Die beste Lenkerin Wiens: Weiblich, türkisch, Taxifahrerin

23.02.2012 | 14:07 | Clara Akinyosoye

Feride Saymaz gehört als taxifahrende Frau zu einer Minderheit – dass sie Türkin ist und Kopftuch trägt, sorgt im täglichen Geschäft oft für verdutzte Gesichter.

Wien. Feride Saymaz ist 64 Jahre alt. Sie ist Türkin, gläubige Muslimin, trägt ein Kopftuch und lebt in Wien. So weit, so unspektakulär. Weniger gewöhnlich ist die Tatsache, dass Saymaz seit rund 20 Jahren als Taxifahrerin unterwegs ist. Und sie wurde kürzlich vom Taxiunternehmen 40100 zur fleißigsten und besten Taxifahrerin gekürt, weil sie im Dezember die meisten Aufträge ergatterte. Bereits zum zweiten Mal, wie Saymaz anmerkt.

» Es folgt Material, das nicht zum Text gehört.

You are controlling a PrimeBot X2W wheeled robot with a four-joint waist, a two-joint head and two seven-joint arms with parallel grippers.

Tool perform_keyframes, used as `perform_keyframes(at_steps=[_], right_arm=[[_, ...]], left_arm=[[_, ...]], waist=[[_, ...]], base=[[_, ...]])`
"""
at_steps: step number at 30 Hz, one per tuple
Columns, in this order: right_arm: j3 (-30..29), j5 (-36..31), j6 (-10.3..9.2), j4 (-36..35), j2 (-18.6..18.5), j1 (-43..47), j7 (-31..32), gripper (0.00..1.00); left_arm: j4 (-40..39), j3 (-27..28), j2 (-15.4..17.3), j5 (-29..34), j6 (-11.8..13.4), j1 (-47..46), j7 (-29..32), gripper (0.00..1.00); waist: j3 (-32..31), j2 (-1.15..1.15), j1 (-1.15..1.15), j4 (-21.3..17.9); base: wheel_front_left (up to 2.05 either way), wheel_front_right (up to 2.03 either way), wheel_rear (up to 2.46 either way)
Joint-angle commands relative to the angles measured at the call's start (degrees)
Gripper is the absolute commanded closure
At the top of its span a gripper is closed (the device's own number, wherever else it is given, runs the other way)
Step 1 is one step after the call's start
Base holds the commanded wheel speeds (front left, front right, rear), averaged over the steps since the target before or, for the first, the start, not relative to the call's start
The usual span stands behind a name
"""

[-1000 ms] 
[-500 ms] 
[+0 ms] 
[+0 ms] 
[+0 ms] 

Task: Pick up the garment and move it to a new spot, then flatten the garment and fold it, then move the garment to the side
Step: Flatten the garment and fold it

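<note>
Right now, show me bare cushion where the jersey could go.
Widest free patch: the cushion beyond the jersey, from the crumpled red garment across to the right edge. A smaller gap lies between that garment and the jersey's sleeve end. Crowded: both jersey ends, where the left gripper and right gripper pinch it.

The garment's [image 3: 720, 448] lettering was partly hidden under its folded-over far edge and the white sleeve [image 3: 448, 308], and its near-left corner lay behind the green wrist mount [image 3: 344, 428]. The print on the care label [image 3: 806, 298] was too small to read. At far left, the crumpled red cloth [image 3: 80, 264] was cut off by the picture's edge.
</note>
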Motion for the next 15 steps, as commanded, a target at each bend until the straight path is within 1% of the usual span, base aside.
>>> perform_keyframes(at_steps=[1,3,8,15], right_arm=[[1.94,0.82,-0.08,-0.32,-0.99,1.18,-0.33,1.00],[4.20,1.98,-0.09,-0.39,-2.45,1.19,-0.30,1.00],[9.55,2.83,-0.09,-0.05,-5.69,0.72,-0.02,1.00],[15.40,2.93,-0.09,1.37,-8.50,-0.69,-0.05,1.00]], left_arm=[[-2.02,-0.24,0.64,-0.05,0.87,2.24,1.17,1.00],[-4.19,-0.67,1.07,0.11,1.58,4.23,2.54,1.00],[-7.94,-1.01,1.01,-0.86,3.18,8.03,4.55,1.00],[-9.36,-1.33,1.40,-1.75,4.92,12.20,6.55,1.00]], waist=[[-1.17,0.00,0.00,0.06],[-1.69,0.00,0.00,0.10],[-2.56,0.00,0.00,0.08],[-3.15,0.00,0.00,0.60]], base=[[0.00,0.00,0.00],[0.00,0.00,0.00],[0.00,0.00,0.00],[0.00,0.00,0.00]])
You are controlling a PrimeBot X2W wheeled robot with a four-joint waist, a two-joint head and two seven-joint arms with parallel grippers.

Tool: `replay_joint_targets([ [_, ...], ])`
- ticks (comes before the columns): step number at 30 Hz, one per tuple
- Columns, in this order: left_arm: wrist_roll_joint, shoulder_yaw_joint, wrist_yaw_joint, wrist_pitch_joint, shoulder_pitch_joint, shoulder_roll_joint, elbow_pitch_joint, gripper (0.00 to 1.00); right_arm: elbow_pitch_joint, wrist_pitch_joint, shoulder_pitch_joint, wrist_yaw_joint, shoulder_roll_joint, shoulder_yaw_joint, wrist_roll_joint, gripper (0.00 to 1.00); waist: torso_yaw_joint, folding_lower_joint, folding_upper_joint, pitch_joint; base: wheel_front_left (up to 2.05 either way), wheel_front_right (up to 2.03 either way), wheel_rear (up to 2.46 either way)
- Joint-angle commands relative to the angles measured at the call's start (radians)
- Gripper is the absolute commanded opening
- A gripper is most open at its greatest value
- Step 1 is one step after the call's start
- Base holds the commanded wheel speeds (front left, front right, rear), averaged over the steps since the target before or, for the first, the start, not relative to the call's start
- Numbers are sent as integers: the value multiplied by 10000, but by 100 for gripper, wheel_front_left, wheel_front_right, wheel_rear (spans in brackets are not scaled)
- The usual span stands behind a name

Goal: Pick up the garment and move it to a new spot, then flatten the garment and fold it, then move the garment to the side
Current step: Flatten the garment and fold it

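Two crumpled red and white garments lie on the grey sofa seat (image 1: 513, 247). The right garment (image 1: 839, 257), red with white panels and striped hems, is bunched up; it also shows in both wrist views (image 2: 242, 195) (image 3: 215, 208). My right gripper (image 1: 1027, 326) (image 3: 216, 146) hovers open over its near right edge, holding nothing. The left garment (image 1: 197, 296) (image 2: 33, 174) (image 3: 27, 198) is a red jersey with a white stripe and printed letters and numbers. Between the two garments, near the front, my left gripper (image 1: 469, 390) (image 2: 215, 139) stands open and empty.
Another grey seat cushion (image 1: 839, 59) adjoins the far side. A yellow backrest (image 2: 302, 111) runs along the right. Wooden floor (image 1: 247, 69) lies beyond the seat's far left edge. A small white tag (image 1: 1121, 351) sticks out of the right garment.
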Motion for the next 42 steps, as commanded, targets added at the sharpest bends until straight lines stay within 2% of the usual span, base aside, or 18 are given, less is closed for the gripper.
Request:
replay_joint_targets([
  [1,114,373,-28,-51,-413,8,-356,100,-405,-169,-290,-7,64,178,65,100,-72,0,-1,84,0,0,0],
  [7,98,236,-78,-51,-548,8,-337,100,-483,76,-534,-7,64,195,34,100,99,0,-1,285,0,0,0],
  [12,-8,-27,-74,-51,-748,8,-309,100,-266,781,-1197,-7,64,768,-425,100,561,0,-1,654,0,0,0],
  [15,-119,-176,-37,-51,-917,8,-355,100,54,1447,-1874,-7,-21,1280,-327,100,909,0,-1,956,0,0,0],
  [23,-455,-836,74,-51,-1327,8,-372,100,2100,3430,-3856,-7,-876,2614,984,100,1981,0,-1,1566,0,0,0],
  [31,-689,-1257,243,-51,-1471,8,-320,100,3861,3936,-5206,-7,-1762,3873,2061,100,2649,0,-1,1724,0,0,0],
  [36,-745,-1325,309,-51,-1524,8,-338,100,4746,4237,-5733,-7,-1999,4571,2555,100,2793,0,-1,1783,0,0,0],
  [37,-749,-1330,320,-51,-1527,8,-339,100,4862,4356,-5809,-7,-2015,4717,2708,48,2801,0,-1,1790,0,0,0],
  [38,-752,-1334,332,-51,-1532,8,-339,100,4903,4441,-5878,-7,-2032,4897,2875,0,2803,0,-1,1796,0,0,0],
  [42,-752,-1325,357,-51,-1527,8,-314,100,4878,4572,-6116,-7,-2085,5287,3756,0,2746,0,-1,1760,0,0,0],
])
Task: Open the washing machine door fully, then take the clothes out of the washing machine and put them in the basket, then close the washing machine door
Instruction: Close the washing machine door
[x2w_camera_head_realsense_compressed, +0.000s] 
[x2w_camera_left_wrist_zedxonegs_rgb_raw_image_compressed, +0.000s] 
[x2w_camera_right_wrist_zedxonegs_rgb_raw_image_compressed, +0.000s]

Die Kunden seien beim Einsteigen meist überrascht. Oft positiv, aber auch negative Reaktionen sind ihr keineswegs fremd. So erzählt sie von einem Ehepaar, das nicht zu ihr einsteigen wollte. Der Mann habe gemeint, seine Frau wolle nicht mit einer kopftuchtragenden Lenkerin mitfahren. Erlebnisse wie dieses regen Saymaz auf: „Sitzt der Kunde auf meinem Kopf oder da hinten?“, sagt sie und zeigt auf die Rückbank ihres Wagens. „Das tut schon weh.“

Saymaz hat kein Verständnis dafür, dass manche Menschen sie wegen ihres Kopftuchs ablehnen. „Ich stinke nicht“, sagt sie – und meint das ernst. Schließlich würden viele beim Kopftuch an Schweiß und Gestank denken.

Aufgewachsen ist Saymaz, die bereits seit 40 Jahren in Österreich lebt, in einem türkischen Dorf. Die Schule verließ sie nach nur sechs Wochen, um ihrer kranken Mutter in der Landwirtschaft und bei der Erziehung der Geschwister zu helfen. Deshalb arbeitet Saymaz schon, seit sie sieben Jahre alt ist. Ans Aufhören denkt sie nicht. „Ich kann nicht anders.“

Das Klischee der abhängigen, türkischen Frau, die kein Wort Deutsch spricht, passt zu Feride Saymaz nicht. Doch wie hartnäckig dieses Bild in den Köpfen der Menschen verankert ist, darüber amüsiert sich die Taxifahrerin manchmal. „Viele glauben, dass ich einen österreichischen Mann habe oder Witwe bin.“ Denn dass ein türkischer Ehemann seiner Frau das Taxifahren verbieten würde, scheint einigen Fahrgästen geradezu selbstverständlich. Dabei dürfte diese Berufswahl für ihren Ehemann gar nicht abenteuerlich gewesen sein, wenn man bedenkt, dass sie ihren Lebensunterhalt davor als Lkw-Fahrerin für Baumaterialien verdient hat.

Private Fragen an die Taxlerin

Während Saymaz ihre Kunden chauffiert, muss sie sich Fragen über Fragen gefallen lassen – mitunter sehr private. Doch daran hat sich die ohnehin sehr gesprächige Langzeittaxlerin schon längst gewöhnt. Meist geht es darum, warum Saymaz ein Kopftuch trägt – und ob sie es freiwillig macht.

Doch einige Gäste interessieren sich nicht im Geringsten für die Kopfbedeckung der Taxilenkerin. Sie steigen ein, sagen, wohin es gehen soll, und zahlen. Wie das bei einer gewöhnlichen Taxifahrt nun einmal ist – ganz unspektakulär.